Transition Metal Oxides/Hydroxides
Although noble metal oxides and their composites can increase the specific capacitance in supercapacitors, their high cost greatly limits their application in commercial production. Therefore, researchers are working hard to explore replacing noble metal oxides with other transition metal oxides/hydroxides as electrode materials. Some cheap metal oxides such as NiO, MnO2, Co3O4, SnO2, V2O5, etc. have similar properties to RuO2, and are rich in resources and cheap, and have attracted extensive attention from researchers. Therefore, transition metal oxides with supercapacitive properties have good development prospects as an electrode material for supercapacitors with low price and good electrochemical performance. The commonly used transition metal oxide electrode materials mainly include NiO/Ni(OH)2, MnO2, Co3O4, V2O5 and so on.

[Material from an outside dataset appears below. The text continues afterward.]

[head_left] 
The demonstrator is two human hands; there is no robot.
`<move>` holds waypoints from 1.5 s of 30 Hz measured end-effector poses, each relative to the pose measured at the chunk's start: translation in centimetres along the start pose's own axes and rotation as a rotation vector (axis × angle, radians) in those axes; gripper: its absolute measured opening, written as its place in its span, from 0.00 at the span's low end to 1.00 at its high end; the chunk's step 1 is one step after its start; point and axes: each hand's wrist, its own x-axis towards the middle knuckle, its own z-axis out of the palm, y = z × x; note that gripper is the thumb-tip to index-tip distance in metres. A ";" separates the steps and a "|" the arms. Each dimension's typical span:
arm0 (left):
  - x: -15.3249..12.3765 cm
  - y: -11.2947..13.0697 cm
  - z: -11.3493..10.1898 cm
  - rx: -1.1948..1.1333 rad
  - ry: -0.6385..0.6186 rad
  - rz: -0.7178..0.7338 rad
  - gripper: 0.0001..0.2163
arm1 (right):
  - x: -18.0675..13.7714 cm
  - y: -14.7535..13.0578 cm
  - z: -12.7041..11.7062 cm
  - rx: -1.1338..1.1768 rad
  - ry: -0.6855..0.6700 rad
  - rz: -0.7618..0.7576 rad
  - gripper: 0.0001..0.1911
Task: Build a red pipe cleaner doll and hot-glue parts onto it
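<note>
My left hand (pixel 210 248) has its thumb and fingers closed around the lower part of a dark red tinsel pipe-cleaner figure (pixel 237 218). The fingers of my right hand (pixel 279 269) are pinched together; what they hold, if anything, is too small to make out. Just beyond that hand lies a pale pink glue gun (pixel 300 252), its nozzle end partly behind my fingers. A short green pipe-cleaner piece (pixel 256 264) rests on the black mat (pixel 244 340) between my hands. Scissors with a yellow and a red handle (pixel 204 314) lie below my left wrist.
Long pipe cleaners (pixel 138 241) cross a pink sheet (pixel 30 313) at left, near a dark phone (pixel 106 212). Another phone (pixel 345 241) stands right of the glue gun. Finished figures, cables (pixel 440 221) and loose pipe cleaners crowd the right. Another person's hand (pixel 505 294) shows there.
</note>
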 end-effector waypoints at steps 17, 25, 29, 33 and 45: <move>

Cobalt Oxide and Cobalt Hydroxide
Among various metal oxides, Co3O4 has been regarded as an advanced material with potential to replace RuO2 because of its low cost, high redox activity, theoretical specific capacitance up to 3560 F·g-1, good reversibility and environmental friendliness.
Lin et al. prepared ultrafine Co2O3 electrode active materials using the alkoxide hydrolysis method, and the specific capacity of the single electrode reached 246 F·g-1. The CoOx xerogel synthesized by the alkoxide sol-gel method can obtain a maximum specific capacity of 291 F·g-1 at 150 oC, which is very close to the theoretical value of 335 F·g-1, and the cycle performance is stable.

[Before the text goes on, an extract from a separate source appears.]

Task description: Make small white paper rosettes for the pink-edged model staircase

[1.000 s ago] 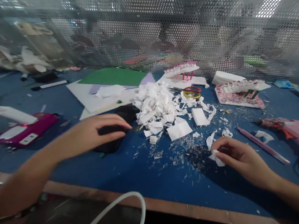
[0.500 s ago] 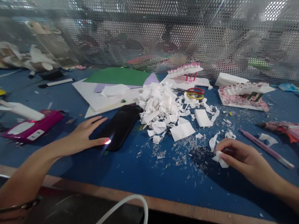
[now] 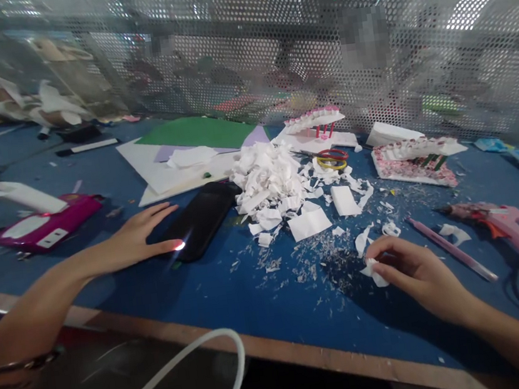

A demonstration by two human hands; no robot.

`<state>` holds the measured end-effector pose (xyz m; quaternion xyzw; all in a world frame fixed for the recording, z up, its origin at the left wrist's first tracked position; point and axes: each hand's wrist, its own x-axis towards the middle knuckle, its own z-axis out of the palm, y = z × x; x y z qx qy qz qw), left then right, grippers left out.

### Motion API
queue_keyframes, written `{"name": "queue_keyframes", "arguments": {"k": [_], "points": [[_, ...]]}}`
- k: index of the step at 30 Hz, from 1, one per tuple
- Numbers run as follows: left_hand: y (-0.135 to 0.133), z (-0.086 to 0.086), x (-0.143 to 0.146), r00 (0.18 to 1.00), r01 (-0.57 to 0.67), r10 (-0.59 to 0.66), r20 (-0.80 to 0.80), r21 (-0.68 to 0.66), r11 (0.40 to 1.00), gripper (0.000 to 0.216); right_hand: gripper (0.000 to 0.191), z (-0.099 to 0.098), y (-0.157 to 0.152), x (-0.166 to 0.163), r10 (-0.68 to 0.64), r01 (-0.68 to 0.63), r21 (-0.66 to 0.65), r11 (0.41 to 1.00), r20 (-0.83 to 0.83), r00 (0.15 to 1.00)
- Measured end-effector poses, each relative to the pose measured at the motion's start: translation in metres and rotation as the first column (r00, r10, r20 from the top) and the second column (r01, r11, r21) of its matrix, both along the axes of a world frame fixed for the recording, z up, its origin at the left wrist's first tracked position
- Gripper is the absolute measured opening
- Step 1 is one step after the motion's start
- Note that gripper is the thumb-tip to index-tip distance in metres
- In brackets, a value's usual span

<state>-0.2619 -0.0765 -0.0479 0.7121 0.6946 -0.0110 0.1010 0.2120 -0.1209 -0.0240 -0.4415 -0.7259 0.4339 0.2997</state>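
Note:
My left hand (image 3: 135,238) lies flat with its fingers apart at the left edge of a black smartphone (image 3: 206,223). Its thumb reaches over the phone's near end, where a bright light glints at the thumbtip. My right hand (image 3: 410,264) pinches a small crumpled piece of white paper (image 3: 374,274) between thumb and fingertips, just above the blue table. Beside those fingers lies a loose paper curl (image 3: 363,240). A heap of torn white paper (image 3: 269,174) rises between the hands, with a folded paper square (image 3: 309,223) at its near side.
Scissors (image 3: 332,159) with red and yellow handles lie behind the heap. Two decorated paper models (image 3: 419,162) stand near the perforated metal screen (image 3: 242,51). At right are a pink glue gun (image 3: 504,227) and a pink pen (image 3: 453,249); at left, a magenta power strip (image 3: 50,223). A white cable (image 3: 180,362) loops in front.
The whole view has swung slightly to the right, so everything sits a little further left. Both hands keep the same pose, the right one still pinching the paper piece.

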Motion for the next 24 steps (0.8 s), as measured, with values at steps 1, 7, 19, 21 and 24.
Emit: {"name": "queue_keyframes", "arguments": {"k": [1, 7, 19, 21, 24], "points": [[0.0003, -0.0002, 0.0006, 1.0, 0.001, -0.001, -0.013, -0.003, 1.0, 0.089, 0.017, -0.0003, 0.0002, 0.0003, 0.002, -0.002, 0.004, 1.0, 0.002, 1.0], [0.0012, 0.0017, 0.0063, 0.999, -0.011, 0.01, -0.044, -0.016, 1.0, 0.092, 0.016, -0.0003, 0.0006, 0.0014, 0.01, -0.01, 0.001, 1.0, 0.01, 1.0], [0.0002, 0.0035, 0.007, 0.998, -0.025, 0.023, -0.052, -0.036, 0.999, 0.092, 0.017, 0.0019, 0.0, 0.0008, 0.015, -0.016, 0.021, 1.0, 0.032, 0.999], [0.0006, 0.0036, 0.0058, 0.999, -0.015, 0.013, -0.051, -0.043, 0.999, 0.093, 0.017, 0.0021, 0.0, 0.0006, 0.017, -0.018, 0.031, 0.999, 0.027, 0.999], [0.0014, 0.0032, 0.0047, 0.999, -0.011, 0.008, -0.05, -0.059, 0.998, 0.091, 0.017, 0.0018, 0.0004, 0.0004, 0.02, -0.022, 0.04, 0.999, 0.028, 0.999]]}}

In addition, scientists have also been working on the synthesis of Co3O4 nanostructures with different morphologies, such as nanolayers, nanowires, nanotubes, nanorods, gels, and microspheres. The specific capacitance of Co3O4 nanolayer array can reach 2735 F·g-1, and it has fast ion and electron transport characteristics due to its unique three-dimensional layered structure. The mesoporous Co3O4 nanowire array can achieve a specific capacitance of 1160 F·g-1, coated on nickel foam, with a retention rate of 90.4% after 5000 cycles. Cobalt oxide nanotubes also show good capacitive properties due to their unique structure and large specific surface area.
In order to improve the conductivity of Co3O4 electrodes, it is combined with various carbonaceous materials and applied in supercapacitors. Compared with pure Co3O4, the cobalt oxide/carbon nanotube composite material synthesized by co-precipitation method has a significant increase in specific capacitance to 418 F·g-1, which is due to the synergistic effect between Co3O4 and nanotubes. The aqueous solution of graphene/Co3O4 composite can reach a maximum specific capacitance of 243.2 F·g-1. The three-dimensional graphene foam-based Co3O4 nanowires have a specific capacitance of 1100 F·g-1 and excellent cycle stability. The flexible Co3O4/graphene/carbon nanotube paper composite electrode exhibits a specific capacitance of 378 F·g-1.
The specific capacitance produced by potential deposition of stainless steel on cobalt hydroxide nanolayer is 890 F·g-1. The porous cobalt hydroxide/nickel composite material has improved conductivity due to the introduction of nickel, and the specific capacitance can reach 1310 F·g-1. The sea urchin-like mesoporous cobalt hydroxide nanowires exhibit a specific capacitance of 421 F·g-1, and the higher specific capacitance of the material is attributed to its ordered structure, hierarchical porosity, and good electrical conductivity. In order to further improve its electrochemical performance, some people use conductive carbon materials, such as carbon nanotubes and graphene, to construct cobalt hydroxide composite nanostructures. The unbonded cobalt hydroxide/carbon nanotube array electrode yields high capacitance (12.74 F·cm-3) and excellent high-rate performance. Graphene/cobalt hydroxide composite exhibits high specific capacitance (972.5 F·g-1) compared with pure cobalt hydroxide (726.1 F·g-1). Although the composites of cobalt hydroxide and its derivatives show high specific capacitance, the low content of active materials and narrow potential range will greatly limit their practical application in supercapacitors.